Under existing provisions of law, eligible State and local governmental units and certain nonprofit institutions may
acquire surplus real property for restricted public purposes at monetary discounts of up to 1 00 percent where such
purposes reflect the highest and best use of the property. Eligible public uses include public parks and recreation,
historic monuments, public airports, health, education, ports, correctional facilities, highways and wildlife conservation.
In accordance with the requirements of the Stewart B. McKinney Homeless Assistance Act, Federal properties determined
suitable by the Department of Housing and Urban Development are also made available for homeless assistance on a priority
basis by GSA in coordination with the Department of Health and Human Services.
State and local public bodies may purchase surplus real property by negotiated sale at fair market value for unrestricted use.
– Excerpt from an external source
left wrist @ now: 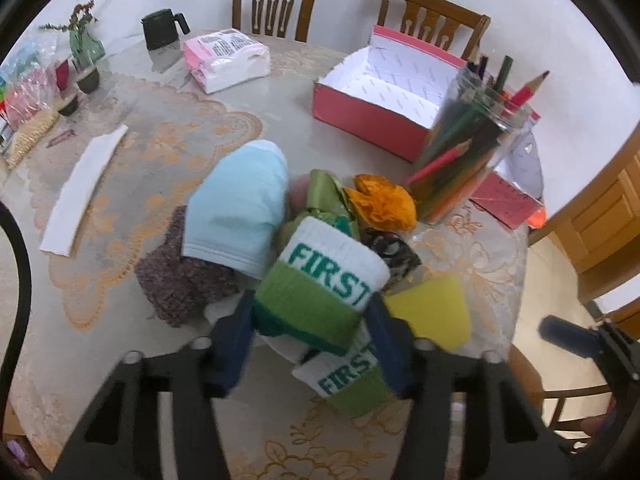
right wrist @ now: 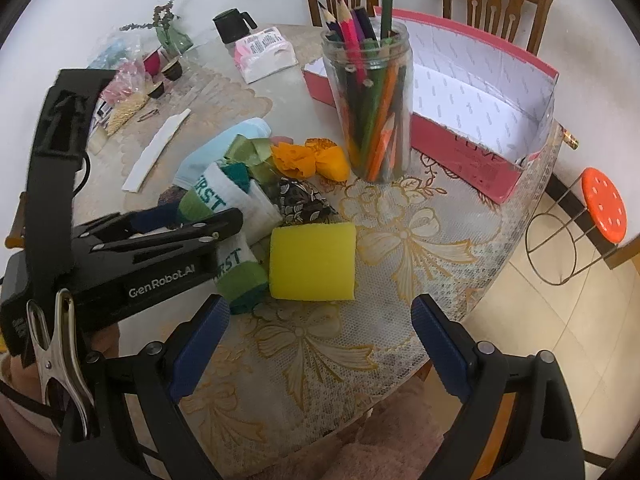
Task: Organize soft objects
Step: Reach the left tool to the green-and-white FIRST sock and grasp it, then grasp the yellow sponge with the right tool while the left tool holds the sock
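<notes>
A pile of soft things lies mid-table: a light blue sock (left wrist: 240, 204), a purple knit piece (left wrist: 180, 280), green ribbon (left wrist: 324, 192), orange fabric (left wrist: 382, 200), a dark patterned cloth (left wrist: 394, 252) and a yellow sponge (left wrist: 432, 316). My left gripper (left wrist: 316, 320) is shut on a green-and-white "FIRST" sock (left wrist: 328, 284); a second such sock (left wrist: 352, 380) lies beneath. The left gripper also shows in the right wrist view (right wrist: 192, 220). My right gripper (right wrist: 320, 344) is open and empty, near the table's front edge, just short of the sponge (right wrist: 312, 264).
An open pink box (right wrist: 480, 152) stands at the back right, a jar of coloured pencils (right wrist: 372, 108) before it. A tissue pack (left wrist: 224, 60), black mug (left wrist: 162, 28), vase (left wrist: 84, 44), small cups and a white strip (left wrist: 84, 192) lie left. Chairs stand behind; an orange stool (right wrist: 604, 208) is right.
</notes>
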### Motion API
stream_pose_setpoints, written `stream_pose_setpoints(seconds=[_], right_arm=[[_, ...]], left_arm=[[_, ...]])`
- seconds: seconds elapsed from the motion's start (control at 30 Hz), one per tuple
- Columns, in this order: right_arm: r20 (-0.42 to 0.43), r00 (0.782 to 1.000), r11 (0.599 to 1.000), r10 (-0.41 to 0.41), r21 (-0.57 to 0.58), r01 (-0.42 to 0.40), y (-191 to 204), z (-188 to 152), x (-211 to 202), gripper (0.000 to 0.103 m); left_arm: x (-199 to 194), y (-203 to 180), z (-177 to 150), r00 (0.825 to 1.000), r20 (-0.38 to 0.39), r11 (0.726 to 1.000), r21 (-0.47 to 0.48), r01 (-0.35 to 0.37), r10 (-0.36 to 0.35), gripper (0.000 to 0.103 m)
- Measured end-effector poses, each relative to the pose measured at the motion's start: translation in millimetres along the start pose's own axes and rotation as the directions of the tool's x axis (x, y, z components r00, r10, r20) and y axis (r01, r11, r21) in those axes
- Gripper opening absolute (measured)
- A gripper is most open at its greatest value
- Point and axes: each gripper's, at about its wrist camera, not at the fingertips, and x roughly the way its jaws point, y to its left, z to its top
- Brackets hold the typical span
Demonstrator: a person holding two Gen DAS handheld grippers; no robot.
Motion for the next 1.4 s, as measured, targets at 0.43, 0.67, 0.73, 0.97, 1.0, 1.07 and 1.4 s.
stream_pose_setpoints(seconds=[0.43,0.67,0.73,0.97,1.0,1.07,1.4], right_arm=[[-0.017,1.000,1.000,0.008,-0.016,-0.008,-1,9,18,0.095],[-0.026,0.999,0.998,-0.018,-0.057,0.017,7,17,38,0.089],[-0.028,0.999,0.997,-0.034,-0.072,0.032,10,19,44,0.087],[-0.047,0.997,0.992,-0.067,-0.114,0.061,19,23,66,0.087],[-0.046,0.997,0.991,-0.070,-0.119,0.064,20,23,67,0.087],[-0.043,0.996,0.989,-0.077,-0.126,0.071,20,24,70,0.084],[-0.040,0.997,0.989,-0.066,-0.132,0.060,21,22,74,0.064]], left_arm=[[-38,30,-10,0.997,0.073,0.992,-0.126,0.025,-0.015,0.040],[-47,40,-15,0.996,0.081,0.989,-0.147,-0.009,0.021,0.040],[-47,43,-18,0.997,0.078,0.986,-0.164,-0.005,0.018,0.040],[-44,48,-25,0.998,0.065,0.982,-0.190,-0.006,0.019,0.040],[-44,48,-26,0.998,0.065,0.982,-0.191,-0.006,0.019,0.040],[-44,49,-27,0.998,0.064,0.981,-0.193,-0.007,0.020,0.040],[-46,48,-28,0.997,0.069,0.981,-0.195,-0.002,0.016,0.040]])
Property which is not transferred for public purposes to non-Federal public bodies is generally offered for sale to the public by
GSA through competitive bid offerings and public auctions. Such sales benefit the locality by placing the property in productive
use, returning it to the tax rolls, and providing the taxpayer a measure of cost recovery. Proceeds from the sale of surplus real
properties are generally placed in the Land and Water Conservation Fund which is administered by the Department of the
Interior and provides grants for local park and recreational projects.
In every decision involving the disposal of excess property, we are required by law to consider the environment and cultural
impacts resulting from proposed disposition in accordance with the National Environmental Policy Act of 1969, the National
Historic Preservation Act of 1966 and other relevant statutes. Hence, the GSA real property disposition process involves the
full participation of the public, state and local government, and Federal agencies.
GSA has not taken a formal position on H.R. 404 which seeks to amend section 203(p) of the Federal Property Act by
expanding the qualifying public purpose from "correctional facility purposes" to "law enforcement and public safety purposes."
My comments, therefore, are technical in nature. The Federal Property Act was amended in 1984 to add section 203(p) in
response to a recommendation made by the Attorney General's Task Force on Violent Crime. The Task Force concluded at
that time that State and local governments were in need of additional resources to reduce prison overcrowding, and the
conveyance of surplus real property for this purpose was seen as a means to help correct this problem.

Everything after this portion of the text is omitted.